_What this task involves_
Output all the data exactly as it appears below.

▬▬▬▬▬▬▬▬▬▬

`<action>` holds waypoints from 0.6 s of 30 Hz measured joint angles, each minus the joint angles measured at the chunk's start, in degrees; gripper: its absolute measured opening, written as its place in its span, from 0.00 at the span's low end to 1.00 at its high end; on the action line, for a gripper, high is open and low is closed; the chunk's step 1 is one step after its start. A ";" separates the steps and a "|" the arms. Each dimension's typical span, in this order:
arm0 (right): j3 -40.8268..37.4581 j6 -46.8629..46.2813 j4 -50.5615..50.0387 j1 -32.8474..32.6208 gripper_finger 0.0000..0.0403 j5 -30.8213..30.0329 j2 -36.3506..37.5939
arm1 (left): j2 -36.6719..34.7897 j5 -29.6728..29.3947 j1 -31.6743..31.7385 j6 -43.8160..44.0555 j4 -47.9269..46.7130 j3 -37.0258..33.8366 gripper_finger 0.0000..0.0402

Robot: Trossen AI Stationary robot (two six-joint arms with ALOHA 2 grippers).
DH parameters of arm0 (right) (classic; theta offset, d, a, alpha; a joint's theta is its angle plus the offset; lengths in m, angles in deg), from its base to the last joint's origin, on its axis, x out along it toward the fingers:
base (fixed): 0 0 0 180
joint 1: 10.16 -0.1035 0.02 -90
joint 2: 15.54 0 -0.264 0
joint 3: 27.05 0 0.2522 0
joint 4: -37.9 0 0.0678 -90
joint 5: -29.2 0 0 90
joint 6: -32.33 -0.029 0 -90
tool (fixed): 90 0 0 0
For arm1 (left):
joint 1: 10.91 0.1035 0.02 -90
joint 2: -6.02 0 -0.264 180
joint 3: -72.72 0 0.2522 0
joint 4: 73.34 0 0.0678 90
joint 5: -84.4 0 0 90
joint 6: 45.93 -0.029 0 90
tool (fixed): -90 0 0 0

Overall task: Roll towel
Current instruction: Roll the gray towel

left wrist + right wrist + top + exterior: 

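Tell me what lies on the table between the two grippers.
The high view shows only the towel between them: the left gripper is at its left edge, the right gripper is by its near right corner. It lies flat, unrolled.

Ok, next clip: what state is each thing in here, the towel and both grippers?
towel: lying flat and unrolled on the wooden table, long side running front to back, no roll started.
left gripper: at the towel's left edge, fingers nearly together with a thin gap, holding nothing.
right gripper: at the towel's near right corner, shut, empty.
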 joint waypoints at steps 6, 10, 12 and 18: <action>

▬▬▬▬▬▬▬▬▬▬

_Solution_
`<action>` holds waypoints from 0.6 s of 30 Hz measured joint angles, each minus the joint angles measured at the chunk's start, in degrees; gripper: its absolute measured opening, written as its place in its span, from 0.00 at the span's low end to 1.00 at its high end; on the action line, for a gripper, high is open and low is closed; the chunk's step 1 is one step after its start. A ";" separates the steps and a "|" the arms. Each dimension's typical span, in this order:
arm0 (right): j3 -40.8268..37.4581 j6 -46.8629..46.2813 j4 -50.5615..50.0387 j1 -32.8474..32.6208 gripper_finger 0.0000..0.0403 j5 -30.8213..30.0329 j2 -36.3506..37.5939
arm1 (left): j2 -36.6719..34.7897 j5 -29.6728..29.3947 j1 -31.6743..31.7385 j6 -43.8160..44.0555 j4 -47.9269..46.7130 j3 -37.0258..33.8366 gripper_finger 0.0000..0.0402

Robot: Trossen AI Stationary robot (two six-joint arms with ALOHA 2 grippers).
DH parameters of arm0 (right) (classic; theta offset, d, a, alpha; a joint's theta is its angle plus the offset; lengths in m, angles in deg), from its base to the last joint's origin, on its axis, x out along it toward the fingers:
base (fixed): 0 0 0 180
joint 1: 10.16 -0.1035 0.02 -90
joint 2: 15.54 0 -0.264 0
joint 3: 27.05 0 0.2522 0
joint 4: -37.9 0 0.0678 -90
joint 5: -29.2 0 0 90
joint 6: -32.33 -0.029 0 -90
tool (fixed): 90 0 0 0
For arm1 (left):
joint 1: 10.91 0.1035 0.02 -90
joint 2: -6.02 0 -0.264 180
joint 3: -72.72 0 0.2522 0
joint 4: 73.34 0 0.0678 90
joint 5: -84.4 0 0 90
joint 6: 45.93 -0.029 0 90
tool (fixed): -90 0 0 0

Overall task: Roll towel
Current instruction: Roll the gray towel

left wrist + right wrist + top + exterior: 

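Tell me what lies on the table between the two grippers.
The high view shows only the towel between them: the left gripper is at its left edge, the right gripper is by its near right corner. It lies flat, unrolled.

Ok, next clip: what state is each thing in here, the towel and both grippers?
towel: lying flat and unrolled on the wooden table, long side running front to back, no roll started.
left gripper: at the towel's left edge, fingers nearly together with a thin gap, holding nothing.
right gripper: at the towel's near right corner, shut, empty.
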 joint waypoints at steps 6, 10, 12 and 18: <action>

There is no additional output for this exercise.